● **ASSIGNMENT**: Pictures stay out of this copy, which runs from the first line of the material through the line containing "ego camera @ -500".

***

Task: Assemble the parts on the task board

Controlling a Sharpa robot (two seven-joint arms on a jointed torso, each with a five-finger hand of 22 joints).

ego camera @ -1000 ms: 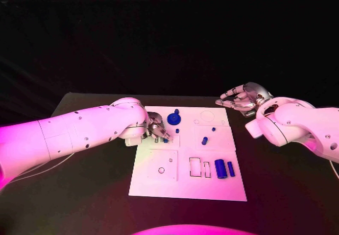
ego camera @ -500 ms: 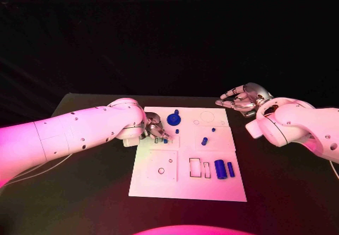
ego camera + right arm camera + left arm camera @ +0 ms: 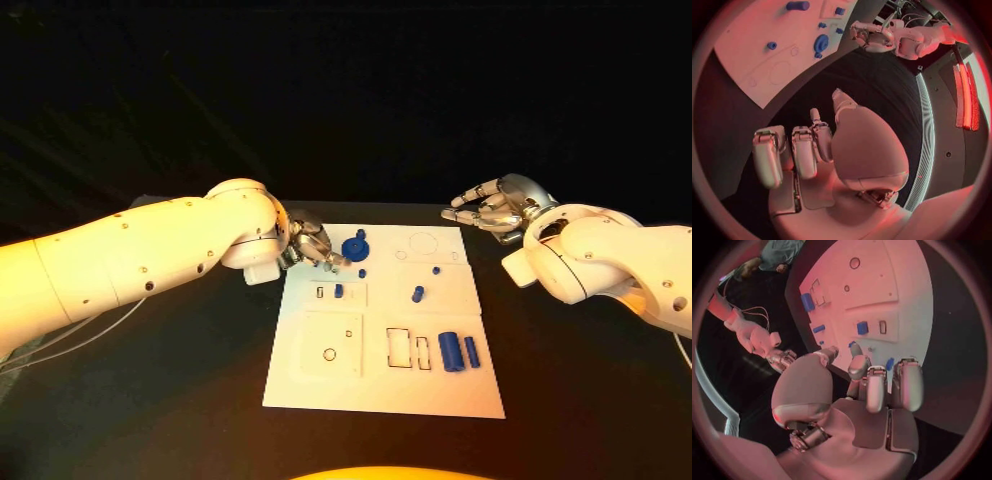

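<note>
The white task board [image 3: 378, 385] lies mid-table. My left hand [image 3: 309, 246] hovers at its far left corner, fingers loosely apart and holding nothing, close to a round blue part [image 3: 355, 243]. A small blue block [image 3: 339, 291] stands beside a narrow slot; the left wrist view shows that block [image 3: 862, 328] just beyond my fingertips [image 3: 856, 362]. Small blue pegs [image 3: 417, 294] stand mid-board, and two blue cylinders [image 3: 459, 350] lie near the right edge. My right hand [image 3: 490, 206] hangs off the far right corner, fingers loosely bent and empty.
Black table [image 3: 577, 380] surrounds the board on every side. A raised square plate [image 3: 332, 345] with small holes sits on the board's near left. Beside it are two empty rectangular slots [image 3: 407, 348]. A cable [image 3: 80, 340] trails under my left arm.
My left hand has drawn back from the small blue block toward the board's far left corner, leaving the block standing on the board. My right hand has barely moved.
</note>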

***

● **YOUR SOLUTION**:
Task: Assemble the parts on the task board

Controlling a Sharpa robot (two seven-joint arms on a jointed torso, each with a five-finger hand of 22 joints).

ego camera @ -1000 ms: 
ego camera @ -500 ms: 

The answer contains nothing further.